How Real Estate Investors Can Use Artificial Intelligence
How do you determine whether one multifamily deal is better than another? Let me start by saying that a deal is only as good as the assumptions you’re making as an investor, and assumptions are not guaranteed to materialize. As a real estate investor, operator and syndicator through my company Blue Lake Capital, a significant part of our analysis when considering properties to invest in is looking at how the property performed in the past. That includes analyzing various factors that include vacancy rates, bad debt, concessions, income and expenses.
We not only look at how the property has performed over the past six or 12 months, but we also look for trends. This indicates the potential for how the property might perform in the future. The million-dollar question when analyzing potential properties is: “Are your assumptions based on a feeling and your knowledge of the market, or are they based on hard data?”
As a former lawyer, I live by the adage “Once a lawyer, always a lawyer,” so I’m always looking for the closest thing to “fact” as possible. Coupled with the influences of having attended MIT in graduate school, I learned long ago that hard data must support my assumptions. When considering investment opportunities, emotion must be put to the side and clear-cut logic should always prevail. That is why we use machine learning (ML) and artificial intelligence (AI) when underwriting a deal and evaluating properties; the technologies help us ensure that we make better investment decisions based on hard data.
Putting Technology To Work
Machine learning is a form of artificial intelligence that has the ability to learn from prior experience without doing any additional programming. AI is a form of computer science that uses computers to emulate intelligent human behavior at a far more rapid speed than what we as humans are capable of. You can use these technologies to analyze data in ways you simply wouldn’t be able to do on your own.
For example, we use AI and ML to help us choose which markets to focus on by analyzing how properties will perform in the future. The assumptions are based on analysis of both a market’s and a property’s past performance. The technology also looks at predictions of how a market and submarket will grow on a quarterly and annual basis.
When we consider underwriting a property, we use AI software. In addition to standard metrics, you also can use AI to compare additional market data, including retention rates, lease terms and average vacant days, among other factors. AI also provides us with sales comps, lease transaction data and operational forecasts, which help us understand what the competition will look like in the future.

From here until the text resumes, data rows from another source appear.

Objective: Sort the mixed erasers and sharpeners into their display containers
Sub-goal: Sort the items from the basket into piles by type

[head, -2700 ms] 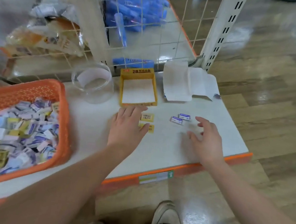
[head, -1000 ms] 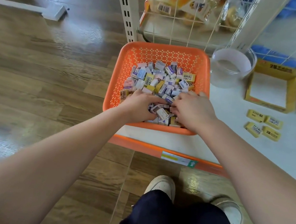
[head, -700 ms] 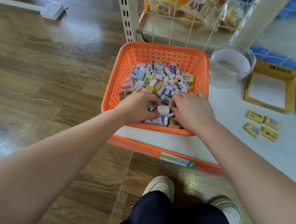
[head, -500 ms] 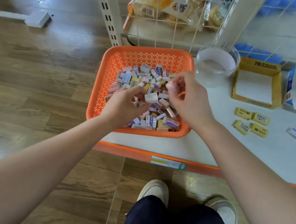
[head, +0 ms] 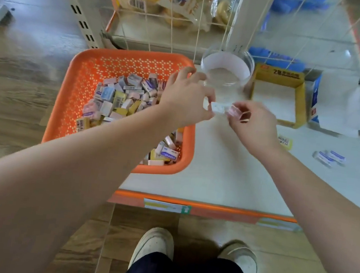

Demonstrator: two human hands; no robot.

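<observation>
A white eraser (head: 218,107) is pinched in the left hand (head: 186,98) grip, a pink eraser (head: 235,111) in the right hand (head: 253,125) (both blurred), over the white worktop (head: 226,176).

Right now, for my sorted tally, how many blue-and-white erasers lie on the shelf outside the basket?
2: one blue-and-white eraser nearer the front edge of the shelf, the other just behind it, both right of the right hand. More may lie beyond the frame.
</observation>
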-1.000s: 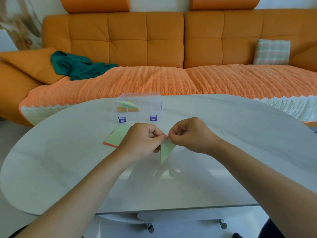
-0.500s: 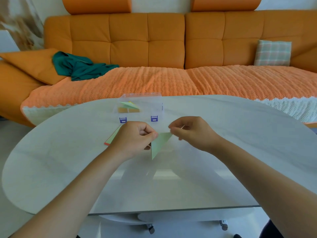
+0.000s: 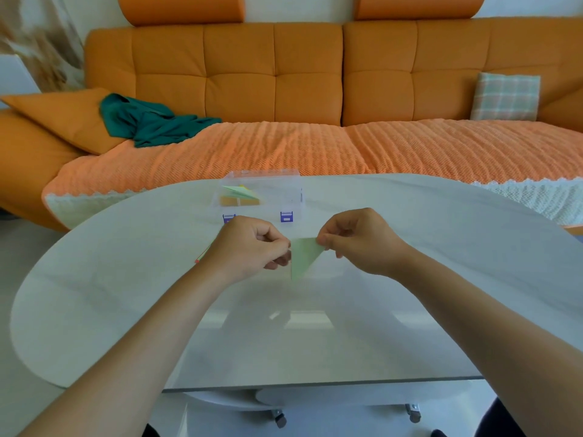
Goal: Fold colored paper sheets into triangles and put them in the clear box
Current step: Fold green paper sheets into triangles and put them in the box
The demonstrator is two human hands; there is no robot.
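Note:
A light green paper triangle (image 3: pixel 303 257) hangs point-down above the white table (image 3: pixel 126 294). My left hand (image 3: pixel 252 250) pinches its left corner and my right hand (image 3: pixel 359 241) pinches its right corner. Behind my hands stands the clear box (image 3: pixel 284 193) with two purple latches; folded green, yellow and orange triangles (image 3: pixel 239 197) lie in its left half. Only a thin red-edged strip of the paper stack (image 3: pixel 202 257) shows from behind my left hand.
An orange sofa (image 3: pixel 284 89) with a knitted orange throw runs behind the table. A teal cloth (image 3: pixel 151 121) lies on its left seat and a checked cushion (image 3: pixel 504 96) leans at its right end. The table stands on castors.
My hands have drawn apart along the paper's top edge and moved a little away from me. The triangle now hangs spread between both pinches, and my left hand covers more of the stack.

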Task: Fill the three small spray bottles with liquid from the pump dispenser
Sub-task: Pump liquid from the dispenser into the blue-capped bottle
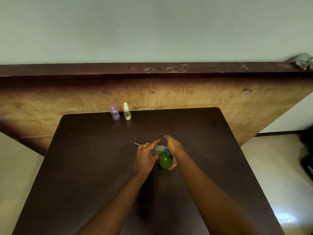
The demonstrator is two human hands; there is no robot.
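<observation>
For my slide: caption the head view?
Left hand tilts clear bottle at green pump dispenser, right hand pressing.

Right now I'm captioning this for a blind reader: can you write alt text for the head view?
Over a dark table, the left hand tilts a small clear bottle against the green pump dispenser gripped by the right hand. A purple-capped bottle and a white-capped bottle stand at the far edge.

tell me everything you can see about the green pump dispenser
The green pump dispenser is a rounded, translucent-looking bottle of green liquid with a darker pump head on top. It stands upright near the middle of the dark table. The right hand covers the pump and wraps its right side; the left hand holds a small clear bottle against its spout.
</observation>
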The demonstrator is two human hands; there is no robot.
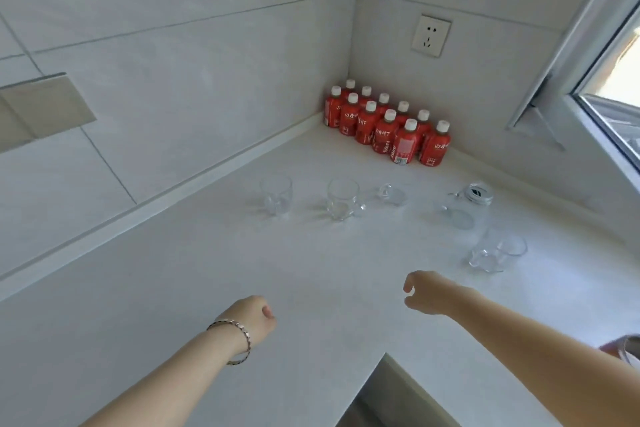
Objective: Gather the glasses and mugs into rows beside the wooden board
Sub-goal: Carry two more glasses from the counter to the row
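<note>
Several clear glass mugs stand scattered on the white counter [173, 288]. One mug [276, 196] is at the left, a second mug [343, 199] beside it, and a small low one [394, 193] further right. A clear jar with a metal-rimmed top [467, 206] stands at the right, with two more glasses [498, 251] close together in front of it. My left hand [254, 317], with a bracelet on the wrist, hovers over the counter with fingers curled and nothing in them. My right hand [427, 291] hovers near the pair of glasses, fingers loosely curled, empty. No wooden board is visible.
Several red bottles with white caps [384, 125] stand packed in the back corner. A wall socket [430, 35] sits above them and a window frame [588, 87] at the right. The counter's inner edge [384, 355] drops off near me. A reddish object [623, 347] shows at the right edge.
</note>
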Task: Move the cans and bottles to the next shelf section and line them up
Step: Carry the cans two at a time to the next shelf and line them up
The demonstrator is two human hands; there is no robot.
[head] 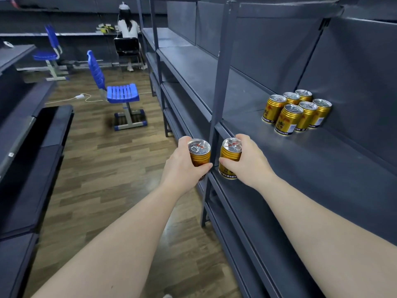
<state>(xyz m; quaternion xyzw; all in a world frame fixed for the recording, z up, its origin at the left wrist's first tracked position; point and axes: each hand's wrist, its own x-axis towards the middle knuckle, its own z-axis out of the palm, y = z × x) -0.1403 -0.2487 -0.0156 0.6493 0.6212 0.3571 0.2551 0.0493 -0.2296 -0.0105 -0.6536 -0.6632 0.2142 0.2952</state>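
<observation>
My left hand [182, 168] grips a gold can [199, 152] in front of the shelf's upright post [221, 82]. My right hand [250, 160] grips a second gold can [229, 157] just right of that post, over the front edge of the dark grey shelf [300, 168]. Both cans are upright with silver tops showing. Further back on the same shelf, against the back panel, stands a cluster of several gold cans [297, 110]. Beyond the post, the shelf section to the left [193, 67] holds nothing.
A blue chair [120, 91] stands in the aisle on the wood floor, with a white cable beside it. A second blue chair [50, 52] is further back. A person [129, 29] sits at the far desk. Dark shelving [32, 147] lines the left side.
</observation>
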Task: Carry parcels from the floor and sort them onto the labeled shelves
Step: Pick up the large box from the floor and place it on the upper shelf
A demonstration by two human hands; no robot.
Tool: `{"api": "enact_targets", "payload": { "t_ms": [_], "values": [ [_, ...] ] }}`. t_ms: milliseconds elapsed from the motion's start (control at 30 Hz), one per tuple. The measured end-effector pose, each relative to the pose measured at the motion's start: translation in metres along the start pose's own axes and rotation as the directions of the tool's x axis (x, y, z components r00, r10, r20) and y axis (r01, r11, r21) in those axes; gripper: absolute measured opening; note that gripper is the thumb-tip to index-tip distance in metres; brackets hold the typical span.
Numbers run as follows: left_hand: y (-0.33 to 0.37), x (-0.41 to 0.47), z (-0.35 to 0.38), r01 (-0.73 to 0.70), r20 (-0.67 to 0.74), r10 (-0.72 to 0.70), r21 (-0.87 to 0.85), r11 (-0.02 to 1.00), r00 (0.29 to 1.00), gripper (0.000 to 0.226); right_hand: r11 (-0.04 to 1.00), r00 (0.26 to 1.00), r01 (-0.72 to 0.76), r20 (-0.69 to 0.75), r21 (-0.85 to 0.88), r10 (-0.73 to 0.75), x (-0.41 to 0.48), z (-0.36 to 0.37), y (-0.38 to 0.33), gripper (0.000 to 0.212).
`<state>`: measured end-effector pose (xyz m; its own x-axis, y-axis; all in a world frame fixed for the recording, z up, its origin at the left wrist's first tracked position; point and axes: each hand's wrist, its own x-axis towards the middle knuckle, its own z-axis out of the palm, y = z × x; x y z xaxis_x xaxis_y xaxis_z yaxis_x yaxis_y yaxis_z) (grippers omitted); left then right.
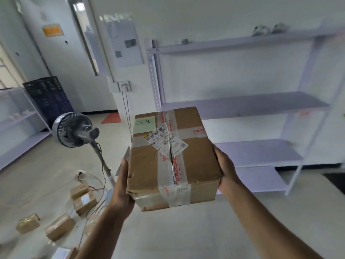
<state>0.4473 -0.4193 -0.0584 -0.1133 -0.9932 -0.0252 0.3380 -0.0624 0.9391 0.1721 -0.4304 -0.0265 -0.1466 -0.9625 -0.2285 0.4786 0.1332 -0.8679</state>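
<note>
A brown cardboard parcel (194,161), taped over with a shipping label and a green note with handwritten characters, is held up in front of me. My left hand (122,186) grips its left side and my right hand (226,169) grips its right side. Behind it stands a white metal shelf unit (248,103) with several bare boards. Several smaller brown parcels (59,227) lie on the floor at the lower left.
A standing fan (74,129) with trailing cables is on the floor to the left of the parcel. A dark crate (48,96) stands against the back wall, and another white rack (16,124) is at the far left. Two small objects (268,29) sit on the top shelf.
</note>
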Motion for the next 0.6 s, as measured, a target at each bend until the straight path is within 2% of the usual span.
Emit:
{"api": "enact_targets", "payload": {
  "t_ms": [100,367,600],
  "values": [
    [-0.012,0.036,0.015,0.030,0.121,-0.034,0.036,0.999,0.992,0.074,0.999,0.996,0.044,-0.077,0.019,-0.042,0.010,-0.020,-0.012,0.039],
    [-0.026,0.133,0.070,0.133,0.320,-0.148,0.067,0.989,0.936,0.073,0.983,0.950,0.169,-0.277,0.075,-0.142,0.034,-0.061,-0.044,0.039],
    [-0.052,0.187,0.122,0.198,0.443,-0.229,0.116,0.973,0.867,0.074,0.958,0.916,0.250,-0.357,0.141,-0.186,0.038,-0.104,-0.066,0.035]
  ]
}}
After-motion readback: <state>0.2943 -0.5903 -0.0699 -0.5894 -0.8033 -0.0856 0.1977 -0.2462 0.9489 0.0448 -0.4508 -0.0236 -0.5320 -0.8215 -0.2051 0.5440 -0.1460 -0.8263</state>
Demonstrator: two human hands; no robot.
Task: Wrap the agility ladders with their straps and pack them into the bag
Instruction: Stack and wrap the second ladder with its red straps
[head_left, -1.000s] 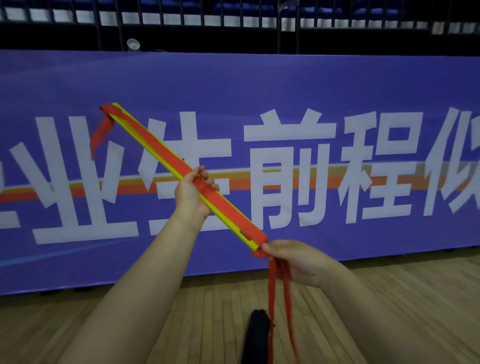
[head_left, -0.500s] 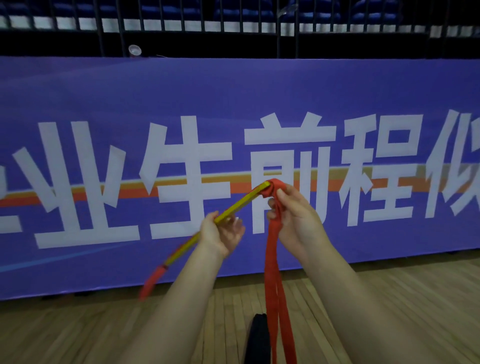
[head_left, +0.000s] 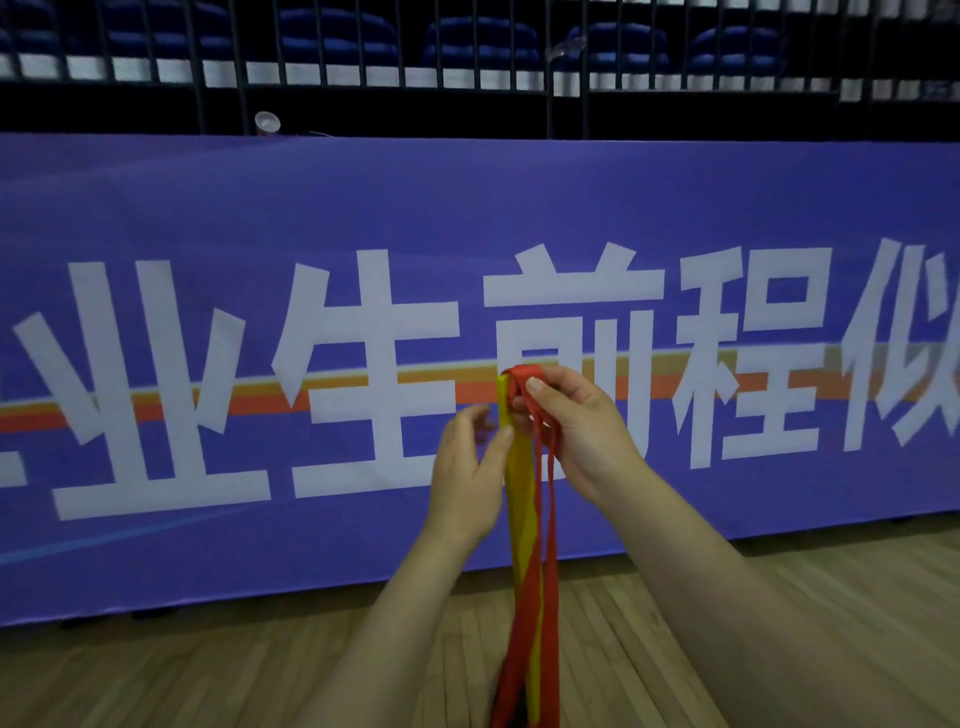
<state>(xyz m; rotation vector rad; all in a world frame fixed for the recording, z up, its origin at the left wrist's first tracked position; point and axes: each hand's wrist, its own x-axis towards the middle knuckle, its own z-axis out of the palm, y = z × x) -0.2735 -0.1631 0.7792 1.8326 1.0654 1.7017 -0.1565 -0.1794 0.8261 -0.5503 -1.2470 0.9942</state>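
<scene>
The yellow agility ladder rungs (head_left: 519, 488) now stand almost upright in front of me as a flat stack. An orange-red strap (head_left: 548, 530) loops over the stack's top end and hangs down beside it past the bottom edge. My right hand (head_left: 576, 431) pinches the strap at the top of the stack. My left hand (head_left: 465, 467) holds the stack's left edge just below, thumb against the yellow side. The black bag (head_left: 506, 712) is almost hidden behind the hanging strap at the bottom edge.
A long purple banner (head_left: 208, 312) with large white characters stands close ahead along the wooden floor (head_left: 156, 670). Above it runs a dark railing (head_left: 467, 62) with blue seats behind. A small cup (head_left: 267, 123) sits on the banner's top edge.
The ladder stack has swung from a slant with its far end up-left, through a slant down-left, to nearly upright. My right hand rose with the strapped end; my left shifted toward that end.
</scene>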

In addition, AI software is able to analyze trends and then make predictions based on the data that’s being analyzed. The predictions can be extensive. They even include neighborhood forecasting, tenant patterns and predictive maintenance, which is an area that AI excels at in other fields. All of this data can help you determine the quality of the potential investment’s future performance.
Using The Data
One of the key data points we use is in our analysis of potential rent growth. If AI is predicting a 5% rent growth, for example, we’ll still go with a lower number to be on the safe side when making projections. Because there are so many variables that come into play when predicting potential performance, we use AI and ML to create hard data that’s used in our projections, but we still mitigate risk by being conservative in our projections.
Determining which markets will perform and continue to be strong is complex, but the data provided by AI and ML technology makes the process significantly more reliable. That’s because the data includes analysis of performance not only at the property level, but at the market and submarket levels as well.
We’re also looking at incorporating new AI technology that will help predict which tenants will renew and which ones will leave the property when their lease expires. This technology looks at renewal rates for specific tenant groups, which helps to maintain a higher occupancy rate. This predictive data makes our underwriting assumptions more accurate.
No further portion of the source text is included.